Content starts

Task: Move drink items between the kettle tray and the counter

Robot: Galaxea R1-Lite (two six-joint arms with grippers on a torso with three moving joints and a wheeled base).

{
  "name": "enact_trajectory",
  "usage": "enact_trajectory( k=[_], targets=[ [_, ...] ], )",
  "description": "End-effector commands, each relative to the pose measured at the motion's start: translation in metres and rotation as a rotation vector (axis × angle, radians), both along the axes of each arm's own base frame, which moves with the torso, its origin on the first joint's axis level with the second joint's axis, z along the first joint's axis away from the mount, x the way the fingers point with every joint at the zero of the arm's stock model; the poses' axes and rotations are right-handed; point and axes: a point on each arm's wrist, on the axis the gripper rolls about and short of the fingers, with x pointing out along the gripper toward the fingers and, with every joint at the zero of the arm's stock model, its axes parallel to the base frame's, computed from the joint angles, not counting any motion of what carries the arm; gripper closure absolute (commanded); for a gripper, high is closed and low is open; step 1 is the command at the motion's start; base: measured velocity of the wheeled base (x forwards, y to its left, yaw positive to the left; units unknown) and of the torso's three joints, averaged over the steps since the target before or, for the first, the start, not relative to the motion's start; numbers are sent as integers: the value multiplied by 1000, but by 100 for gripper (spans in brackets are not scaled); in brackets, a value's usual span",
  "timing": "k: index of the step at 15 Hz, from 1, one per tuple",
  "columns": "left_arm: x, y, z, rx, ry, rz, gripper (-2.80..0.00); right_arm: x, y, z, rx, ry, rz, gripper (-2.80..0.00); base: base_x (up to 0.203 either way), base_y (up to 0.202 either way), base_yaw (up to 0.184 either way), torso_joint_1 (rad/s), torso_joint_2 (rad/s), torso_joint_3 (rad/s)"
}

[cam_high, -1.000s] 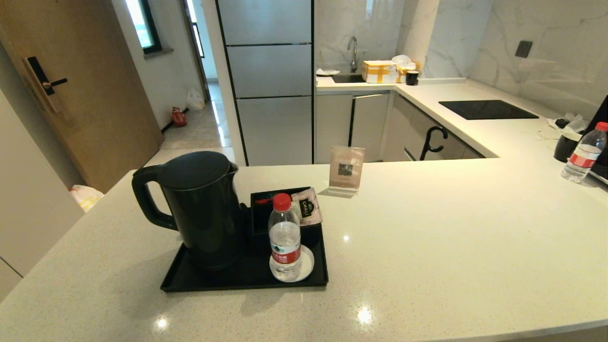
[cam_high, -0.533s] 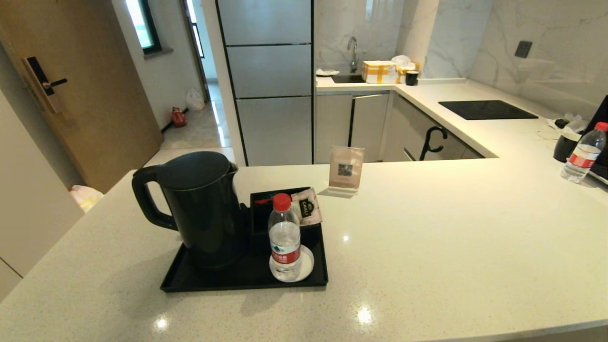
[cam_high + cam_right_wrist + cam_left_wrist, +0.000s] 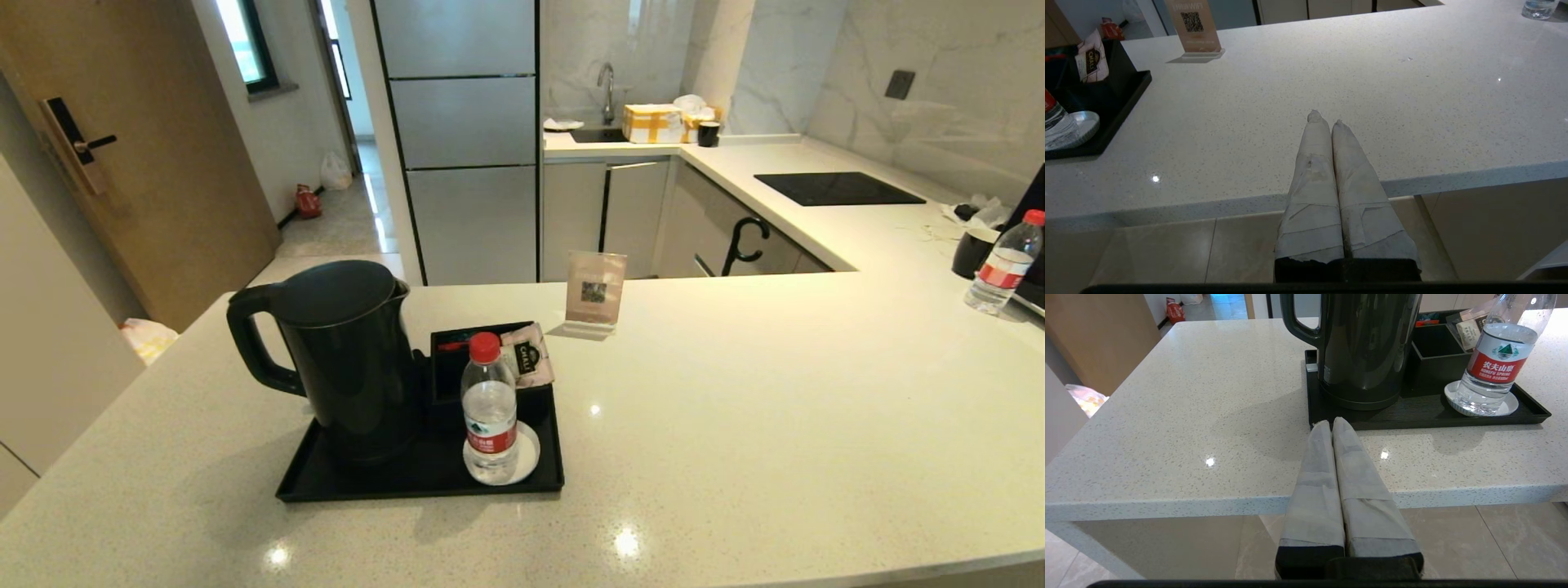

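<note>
A tall black kettle stands on the left side of the black kettle tray, its handle toward the left. A clear water bottle with a red cap and red label stands on the white coaster at the tray's right front. Both sit on the speckled counter. Neither arm shows in the head view. My left gripper is shut and empty, held off the counter's front edge, pointing at the tray. My right gripper is shut and empty, off the front edge to the right of the tray.
A pale sachet leans in the tray's black compartment box. A small QR sign stand stands behind the tray. Far right are a second water bottle and a black mug. A black cooktop lies beyond.
</note>
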Motion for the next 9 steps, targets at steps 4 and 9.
enact_trajectory(
  k=[4, 9],
  targets=[
    [0, 0, 0, 0, 1, 0, 0, 0, 0, -1, 15, 4, 0, 0, 0, 0, 0, 0, 0, 0],
    [0, 0, 0, 0, 1, 0, 0, 0, 0, -1, 21, 4, 0, 0, 0, 0, 0, 0, 0, 0]
  ],
)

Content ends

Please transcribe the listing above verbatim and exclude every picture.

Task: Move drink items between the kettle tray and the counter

Robot: Galaxea R1-Lite (two six-joint arms with grippers on a torso with three moving joints and a wheeled base).

{
  "name": "enact_trajectory",
  "usage": "enact_trajectory( k=[_], targets=[ [_, ...] ], )",
  "description": "End-effector commands, each relative to the pose measured at the motion's start: translation in metres and rotation as a rotation vector (axis × angle, radians), both along the axes of each arm's own base frame, which moves with the torso, its origin on the first joint's axis level with the second joint's axis, z along the first joint's axis away from the mount, x the way the fingers point with every joint at the zero of the arm's stock model; the poses' axes and rotations are right-handed; point and axes: a point on each arm's wrist, on the axis the gripper rolls about and short of the fingers, with x pointing out along the gripper toward the fingers and, with every joint at the zero of the arm's stock model, its axes parallel to the base frame's, computed from the joint angles, not counting any motion of what carries the arm; gripper closure absolute (commanded); for a gripper, high is closed and low is open; step 1 is the command at the motion's start; base: measured velocity of the wheeled base (x forwards, y to its left, yaw positive to the left; units unknown) and of the torso's three joints, averaged over the steps since the target before or, for the first, the start, not relative to the motion's start; numbers are sent as integers: the value multiplied by 1000, but by 100 for gripper (spans in brackets are not scaled); in brackets, a value's usual span",
  "timing": "k: index of the step at 15 Hz, from 1, one per tuple",
  "columns": "left_arm: x, y, z, rx, ry, rz, gripper (-2.80..0.00); right_arm: x, y, z, rx, ry, rz, gripper (-2.80..0.00); base: base_x (up to 0.203 either way), base_y (up to 0.202 either way), base_yaw (up to 0.184 either way), torso_joint_1 (rad/s), torso_joint_2 (rad/s), torso_joint_3 (rad/s)"
}

[cam_high, -1.000s] 
[cam_high, -0.533s] 
[cam_high + cam_right_wrist + cam_left_wrist, +0.000s] 

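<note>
A tall black kettle stands on the left side of the black kettle tray, its handle toward the left. A clear water bottle with a red cap and red label stands on the white coaster at the tray's right front. Both sit on the speckled counter. Neither arm shows in the head view. My left gripper is shut and empty, held off the counter's front edge, pointing at the tray. My right gripper is shut and empty, off the front edge to the right of the tray.
A pale sachet leans in the tray's black compartment box. A small QR sign stand stands behind the tray. Far right are a second water bottle and a black mug. A black cooktop lies beyond.
</note>
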Motion for the next 9 steps, targets at steps 4 and 9.
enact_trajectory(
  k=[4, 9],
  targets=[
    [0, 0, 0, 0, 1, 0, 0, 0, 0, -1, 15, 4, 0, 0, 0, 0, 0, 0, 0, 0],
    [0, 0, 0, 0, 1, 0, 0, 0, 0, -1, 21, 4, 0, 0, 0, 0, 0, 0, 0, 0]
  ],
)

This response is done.